### Description of the task
Make a word-for-word copy of the entries below from their first line through the line with "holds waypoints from", and add nothing.

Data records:
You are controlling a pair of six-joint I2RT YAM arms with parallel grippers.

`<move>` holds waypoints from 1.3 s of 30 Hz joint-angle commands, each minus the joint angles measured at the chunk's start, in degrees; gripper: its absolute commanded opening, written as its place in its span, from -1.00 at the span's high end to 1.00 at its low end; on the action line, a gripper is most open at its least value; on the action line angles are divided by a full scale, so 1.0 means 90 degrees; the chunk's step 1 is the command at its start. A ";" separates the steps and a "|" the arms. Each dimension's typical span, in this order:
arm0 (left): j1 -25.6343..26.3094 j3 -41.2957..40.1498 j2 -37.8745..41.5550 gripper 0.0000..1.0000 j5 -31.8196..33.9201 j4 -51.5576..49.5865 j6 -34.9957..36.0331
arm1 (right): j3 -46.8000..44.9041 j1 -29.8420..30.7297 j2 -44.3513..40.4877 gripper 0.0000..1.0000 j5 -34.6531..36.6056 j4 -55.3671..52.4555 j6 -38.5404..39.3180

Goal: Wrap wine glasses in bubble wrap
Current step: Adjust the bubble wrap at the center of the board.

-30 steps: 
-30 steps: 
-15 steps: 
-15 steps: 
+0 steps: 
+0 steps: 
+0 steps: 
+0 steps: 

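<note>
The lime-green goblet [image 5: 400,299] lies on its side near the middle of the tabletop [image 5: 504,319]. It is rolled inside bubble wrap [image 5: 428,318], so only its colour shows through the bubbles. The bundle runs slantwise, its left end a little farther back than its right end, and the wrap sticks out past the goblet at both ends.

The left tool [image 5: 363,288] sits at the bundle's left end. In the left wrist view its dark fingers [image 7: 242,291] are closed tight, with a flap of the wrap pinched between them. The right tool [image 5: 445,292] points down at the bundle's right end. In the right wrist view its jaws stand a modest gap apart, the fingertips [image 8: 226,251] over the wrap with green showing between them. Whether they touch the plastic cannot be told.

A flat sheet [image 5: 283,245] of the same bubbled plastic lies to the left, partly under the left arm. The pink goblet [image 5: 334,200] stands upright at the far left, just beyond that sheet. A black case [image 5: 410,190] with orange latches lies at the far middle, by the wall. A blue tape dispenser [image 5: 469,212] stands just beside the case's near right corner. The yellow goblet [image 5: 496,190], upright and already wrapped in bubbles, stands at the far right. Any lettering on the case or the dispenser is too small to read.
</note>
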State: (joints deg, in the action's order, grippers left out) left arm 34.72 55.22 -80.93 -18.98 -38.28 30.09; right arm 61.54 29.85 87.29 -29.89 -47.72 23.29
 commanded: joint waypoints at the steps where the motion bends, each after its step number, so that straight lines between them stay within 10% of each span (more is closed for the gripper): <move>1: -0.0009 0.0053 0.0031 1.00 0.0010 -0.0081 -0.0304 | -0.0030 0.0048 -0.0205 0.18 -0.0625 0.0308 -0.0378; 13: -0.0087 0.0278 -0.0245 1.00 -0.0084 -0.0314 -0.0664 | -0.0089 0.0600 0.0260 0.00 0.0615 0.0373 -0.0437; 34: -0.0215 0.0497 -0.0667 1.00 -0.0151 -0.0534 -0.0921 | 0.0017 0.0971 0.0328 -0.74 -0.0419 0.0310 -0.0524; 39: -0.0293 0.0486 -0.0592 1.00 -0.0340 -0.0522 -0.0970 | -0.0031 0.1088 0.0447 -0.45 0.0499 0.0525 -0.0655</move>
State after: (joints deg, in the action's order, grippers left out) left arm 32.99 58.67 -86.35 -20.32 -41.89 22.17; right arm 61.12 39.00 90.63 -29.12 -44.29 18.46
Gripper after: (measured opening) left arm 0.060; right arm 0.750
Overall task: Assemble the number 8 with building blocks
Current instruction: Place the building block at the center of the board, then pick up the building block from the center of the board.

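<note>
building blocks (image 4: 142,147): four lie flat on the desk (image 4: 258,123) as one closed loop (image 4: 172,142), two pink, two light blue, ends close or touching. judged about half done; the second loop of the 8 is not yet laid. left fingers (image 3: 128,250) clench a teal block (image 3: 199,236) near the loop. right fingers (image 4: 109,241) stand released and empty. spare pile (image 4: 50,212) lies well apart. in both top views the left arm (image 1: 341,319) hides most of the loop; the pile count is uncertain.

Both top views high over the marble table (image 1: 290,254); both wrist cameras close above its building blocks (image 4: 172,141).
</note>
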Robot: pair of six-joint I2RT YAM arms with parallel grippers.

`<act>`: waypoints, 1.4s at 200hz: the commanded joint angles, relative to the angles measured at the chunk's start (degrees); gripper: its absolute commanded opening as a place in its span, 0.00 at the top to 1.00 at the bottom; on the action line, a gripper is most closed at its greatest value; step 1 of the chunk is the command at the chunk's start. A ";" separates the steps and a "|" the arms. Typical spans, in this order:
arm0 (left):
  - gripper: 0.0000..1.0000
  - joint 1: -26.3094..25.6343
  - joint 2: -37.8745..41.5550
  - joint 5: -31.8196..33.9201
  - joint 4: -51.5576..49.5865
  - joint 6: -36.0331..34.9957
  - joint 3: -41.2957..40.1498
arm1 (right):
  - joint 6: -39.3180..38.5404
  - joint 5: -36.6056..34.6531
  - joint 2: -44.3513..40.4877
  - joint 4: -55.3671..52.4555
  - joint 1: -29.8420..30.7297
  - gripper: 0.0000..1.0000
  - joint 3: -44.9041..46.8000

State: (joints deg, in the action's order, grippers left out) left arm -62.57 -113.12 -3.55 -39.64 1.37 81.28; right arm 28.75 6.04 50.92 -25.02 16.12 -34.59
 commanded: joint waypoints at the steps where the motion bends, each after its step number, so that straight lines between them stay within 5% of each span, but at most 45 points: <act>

### Exercise response
You are controlling a pair of six-joint I2RT YAM arms with parallel grippers.

`<move>` holds waypoints from 1.3 s of 30 Hz joint-angle commands, each minus the joint angles measured at the chunk's start, in degrees; gripper: its absolute commanded opening, written as its place in its span, from -1.00 at the span's high end to 1.00 at its low end; on the action line, a gripper is most open at its least value; on the action line angles are divided by a full scale, so 1.0 means 90 degrees; the chunk's step 1 is the command at its start. A ";" separates the steps and a "|" the arms. Each dimension's typical span, in this order:

The output above is complete.